Online Learning Class via Zoom

Have you ever connected with a photograph on a psychological or visceral level? It’s possible you may not even be aware of it. Great photographs often connect with our subconscious, producing a response that although pleasing to the eye, resonates deeper under the surface.

This workshop will provide participants with innovative strategies to produce images that are provocative, enigmatic, and lyrical. Students will learn how to depict people, places, and histories in unprecedented ways. Reconsidering their roles as storytellers, students will develop new methods that transform viewers into active participants in the narrative and will learn how to tell complex stories. The learning process will be centered around a storytelling project created through a combination of in-class development and outside class assignments. Holly Lynton will describe how research and archival exploration play an important role in effectively describing the places and communities that become the subject of her projects. In addition, Holly will provide tips on how to gain permission for making photographs in new and exciting territories. Classroom critiques and close examination of the work made will provide important feedback for students progressing along their learning curve.

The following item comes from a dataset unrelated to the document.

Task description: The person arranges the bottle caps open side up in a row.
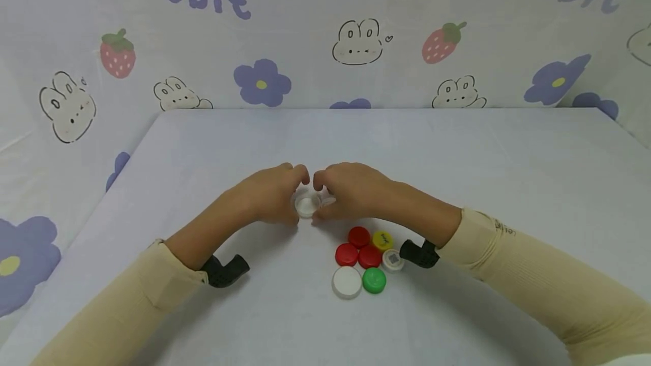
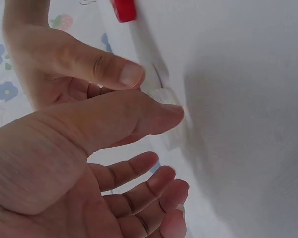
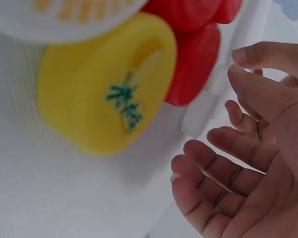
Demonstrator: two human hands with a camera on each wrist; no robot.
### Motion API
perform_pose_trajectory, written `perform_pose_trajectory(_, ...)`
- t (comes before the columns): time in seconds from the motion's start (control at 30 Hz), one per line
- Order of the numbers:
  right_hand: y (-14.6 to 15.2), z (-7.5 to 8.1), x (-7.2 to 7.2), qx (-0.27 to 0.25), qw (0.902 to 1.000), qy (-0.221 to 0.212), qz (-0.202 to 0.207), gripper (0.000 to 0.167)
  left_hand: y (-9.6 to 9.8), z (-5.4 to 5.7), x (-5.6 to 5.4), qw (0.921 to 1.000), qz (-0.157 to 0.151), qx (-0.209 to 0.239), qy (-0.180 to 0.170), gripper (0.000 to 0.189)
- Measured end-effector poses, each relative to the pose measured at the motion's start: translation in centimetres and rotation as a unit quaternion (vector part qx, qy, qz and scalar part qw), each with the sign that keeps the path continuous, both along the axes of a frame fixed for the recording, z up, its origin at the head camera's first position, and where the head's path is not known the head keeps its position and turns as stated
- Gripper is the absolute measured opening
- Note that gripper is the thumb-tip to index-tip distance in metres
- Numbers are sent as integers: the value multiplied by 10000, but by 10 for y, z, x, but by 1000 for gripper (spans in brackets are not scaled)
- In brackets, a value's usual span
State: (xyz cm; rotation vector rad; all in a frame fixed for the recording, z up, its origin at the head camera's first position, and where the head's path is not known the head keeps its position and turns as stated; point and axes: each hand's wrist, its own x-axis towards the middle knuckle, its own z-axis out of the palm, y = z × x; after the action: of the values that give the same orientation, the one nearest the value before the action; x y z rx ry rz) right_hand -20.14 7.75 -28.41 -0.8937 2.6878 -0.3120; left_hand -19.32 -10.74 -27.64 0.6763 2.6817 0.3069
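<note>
Two small clear, shallow pieces like bottle caps sit side by side on the white table between my hands. My left hand point(image 1: 274, 194) curls its thumb and index finger round the left clear cap point(image 1: 307, 204), and the left wrist view has the thumb against its edge. Around the right clear cap point(image 1: 328, 200) bend the thumb and fingers of my right hand point(image 1: 358, 191), which partly cover it. The two hands face each other, index fingertips nearly meeting. In the right wrist view a clear cap point(image 3: 198, 115) shows beyond the fingers; exact finger contact is hard to see.
Nearer me, below the right hand, lies a cluster of bottle caps: several red caps point(image 1: 369, 256), a yellow cap point(image 1: 382, 240), a small white cap with a printed mark point(image 1: 393, 260), a large white cap point(image 1: 347, 282) and a green cap point(image 1: 374, 280). A patterned curtain point(image 1: 305, 33) hangs behind.
</note>
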Motion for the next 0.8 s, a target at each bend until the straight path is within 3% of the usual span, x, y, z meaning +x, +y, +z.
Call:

Open to photographers of all levels, this workshop will reframe the way you think about visual storytelling, leaving you with a new perspective and a new set of techniques to craft compelling photographic narrative.

 

Holly Lynton, was born in Boulder, Colorado and was raised both there and in New York City. Her photographs focus on understanding rural communities in the United States through their agricultural history, current industry, and ritual. The images she creates underscore the importance of having unmediated experiences with the natural world. In a new project, she examines the intersection of faith, history, and the environment.

Lynton received a BA in Psychology in 1994 from Yale University, where she also studied photography. She received an MFA in Photography from Bard College in 2000. Lynton’s photographs have been exhibited internationally and can be found in the collections of the Lowe Art Museum at the University of Miami, the Center for Creative Photography at the University of Arizona, The Fidelity Collection, and the Yale University Art Gallery, where they were on view during the 2021 exhibition On the Basis of Art: 150 Years of Women at Yale.

Lynton has been a Visiting Lecturer at Amherst College in Massachusetts and the Aegean Center for the Fine Arts in Paros, Greece, and a Mentor to MFA students at the New Hampshire Institute of the Arts.

Lynton has received numerous awards and grants including The Aaron Siskind Individual Photographer’s Fellowship, the Massachusetts Cultural Council Fellowship, the Syngenta Photography Award, and an Artist Resource Trust Grant. She has been a finalist for the Maud Morgan Prize, Museum of Fine Arts, Boston and the St Botolph Distinguished Artist Award. Yale University recently awarded her a postdoctoral research fellowship at the Gilder Lehrman Center for the Study of Slavery, Resistance, and Abolition for her series on Methodist Camp Meetings in South Carolina. This body of work is currently on view at the Zimmerli Art Museum at Rutgers University.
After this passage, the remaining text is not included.